* EXERCISE DIRECTIONS: The line that contains "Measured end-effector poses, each" marks the end: retype the data below exactly from its first line through that line.
─── TASK MATERIAL ───
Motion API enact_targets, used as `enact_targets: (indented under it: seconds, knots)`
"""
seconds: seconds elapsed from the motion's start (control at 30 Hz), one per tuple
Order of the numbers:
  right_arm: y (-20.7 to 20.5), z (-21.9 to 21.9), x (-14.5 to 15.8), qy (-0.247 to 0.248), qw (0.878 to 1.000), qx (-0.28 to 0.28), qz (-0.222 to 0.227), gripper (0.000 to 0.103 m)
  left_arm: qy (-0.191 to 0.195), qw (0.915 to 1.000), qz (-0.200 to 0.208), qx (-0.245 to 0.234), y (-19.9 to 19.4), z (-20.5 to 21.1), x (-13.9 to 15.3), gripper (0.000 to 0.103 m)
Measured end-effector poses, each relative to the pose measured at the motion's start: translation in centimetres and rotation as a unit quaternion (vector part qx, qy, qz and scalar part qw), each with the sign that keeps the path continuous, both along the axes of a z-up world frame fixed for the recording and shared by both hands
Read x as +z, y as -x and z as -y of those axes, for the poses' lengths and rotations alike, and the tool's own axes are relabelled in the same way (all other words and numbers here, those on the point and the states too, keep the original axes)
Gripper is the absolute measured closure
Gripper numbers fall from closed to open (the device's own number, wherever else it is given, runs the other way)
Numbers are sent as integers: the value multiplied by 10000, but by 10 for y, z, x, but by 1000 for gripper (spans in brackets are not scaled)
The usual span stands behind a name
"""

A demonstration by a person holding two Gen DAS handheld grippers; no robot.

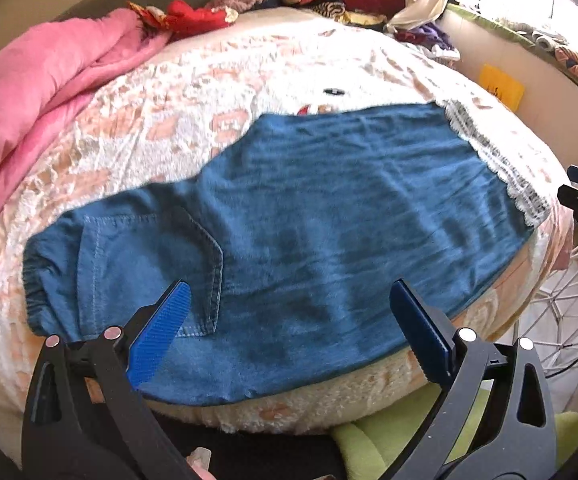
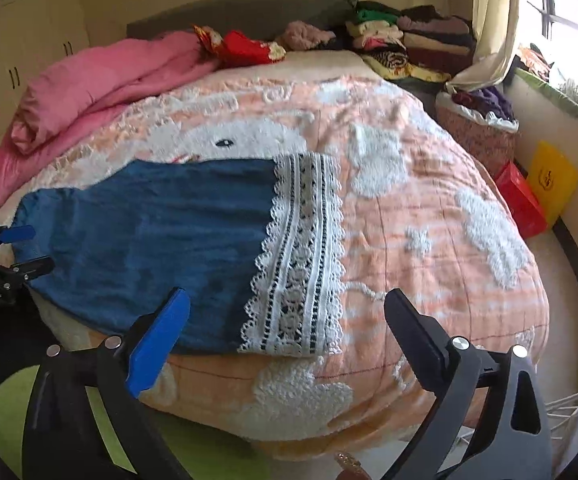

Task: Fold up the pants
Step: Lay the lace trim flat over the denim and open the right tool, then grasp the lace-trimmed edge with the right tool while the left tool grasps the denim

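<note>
pants (image 1: pixel 313 216) of blue denim lie flat across the near edge of the bed (image 2: pixel 429 208), spread sideways along it. the elastic waistband and a stitched back pocket (image 1: pixel 153 272) sit at the left end, and the wide white lace hem (image 2: pixel 301 256) lies at the right end, toward the middle of the near edge. the lower side of the denim runs right along the bed's front edge.

the left claw (image 1: pixel 289 320) hovers over the waistband half, its blue pads spread wide apart and gripping nothing. the right claw (image 2: pixel 287 332) hangs over the lace hem at the near edge, also released, with nothing between its fingers. each claw shows at the side of the other's view.

the bed carries a peach and white plush blanket (image 2: pixel 389 152). a rolled pink quilt (image 2: pixel 101 80) lies along the far left edge, a red cloth (image 2: pixel 245 48) sits by the headboard, and stacks of folded clothes (image 2: pixel 409 40) fill the far right corner. a yellow box (image 2: pixel 553 180) and a red box (image 2: pixel 519 200) stand beside the bed's right edge, by the wall under the window.
</note>
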State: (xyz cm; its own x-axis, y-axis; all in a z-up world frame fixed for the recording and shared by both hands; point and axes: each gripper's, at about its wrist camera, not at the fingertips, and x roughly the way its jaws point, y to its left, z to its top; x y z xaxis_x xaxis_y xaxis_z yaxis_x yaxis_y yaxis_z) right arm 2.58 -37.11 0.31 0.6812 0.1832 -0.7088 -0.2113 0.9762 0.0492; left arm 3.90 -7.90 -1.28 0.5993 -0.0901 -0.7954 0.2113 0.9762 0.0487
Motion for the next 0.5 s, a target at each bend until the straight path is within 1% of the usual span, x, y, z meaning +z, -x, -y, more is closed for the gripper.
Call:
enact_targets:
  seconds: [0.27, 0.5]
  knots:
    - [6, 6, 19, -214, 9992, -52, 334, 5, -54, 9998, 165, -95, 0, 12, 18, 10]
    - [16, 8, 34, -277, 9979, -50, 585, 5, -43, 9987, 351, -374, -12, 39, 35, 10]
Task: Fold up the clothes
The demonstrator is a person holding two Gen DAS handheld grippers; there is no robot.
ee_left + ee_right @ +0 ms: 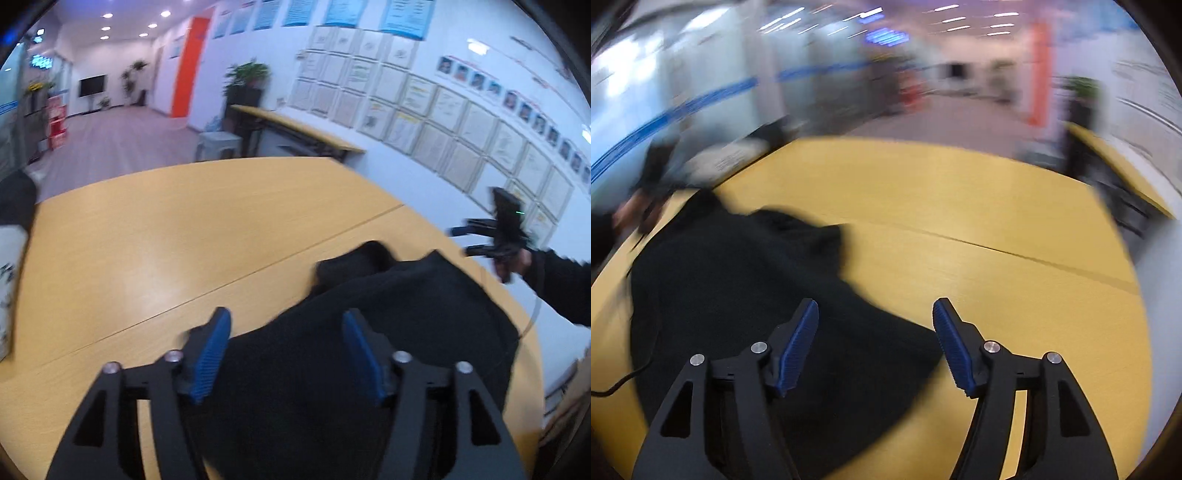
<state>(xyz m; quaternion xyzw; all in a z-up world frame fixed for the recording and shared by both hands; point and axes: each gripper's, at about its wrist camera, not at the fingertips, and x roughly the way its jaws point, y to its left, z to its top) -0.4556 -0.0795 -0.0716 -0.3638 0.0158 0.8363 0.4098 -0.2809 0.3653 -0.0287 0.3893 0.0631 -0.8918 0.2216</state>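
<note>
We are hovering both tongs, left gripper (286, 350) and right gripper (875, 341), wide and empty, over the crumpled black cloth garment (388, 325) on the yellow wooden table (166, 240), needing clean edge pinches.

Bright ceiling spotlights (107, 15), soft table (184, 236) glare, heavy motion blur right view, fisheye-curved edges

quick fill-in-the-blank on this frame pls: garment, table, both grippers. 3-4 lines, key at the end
1. The garment lying on the table is ____ in colour.
2. The table top is made of light ____.
3. The left hand-held gripper has its jaws ____.
4. The right hand-held gripper grips ____ between its jaws.

Missing words: black; wood; open; nothing
</note>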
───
* ANSWER FOR THIS EXERCISE:
Motion API enact_targets, used as `enact_targets: (indented under it: seconds, knots)`
"""
seconds: seconds elapsed from the motion's start (control at 30 Hz), one per tuple
Order of the numbers:
  right_arm: y (-20.7 to 20.5), z (-21.9 to 21.9), x (-14.5 to 15.8), qy (-0.247 to 0.248), qw (0.878 to 1.000), qx (-0.28 to 0.28), qz (-0.222 to 0.227), gripper (0.000 to 0.103 m)
  left_arm: qy (-0.191 to 0.195), qw (0.915 to 1.000), qz (-0.200 to 0.208), qx (-0.245 to 0.234), y (-19.9 to 19.4), z (-20.5 to 21.1), x (-13.9 to 15.3), gripper (0.000 to 0.103 m)
Measured end-effector poses, each relative to the pose measured at the motion's start: translation in centimetres and rotation as a unit quaternion (vector part qx, qy, qz and scalar part qw), each with the sign that keeps the path continuous, both along the axes of a z-up world frame fixed for the recording and shared by both hands

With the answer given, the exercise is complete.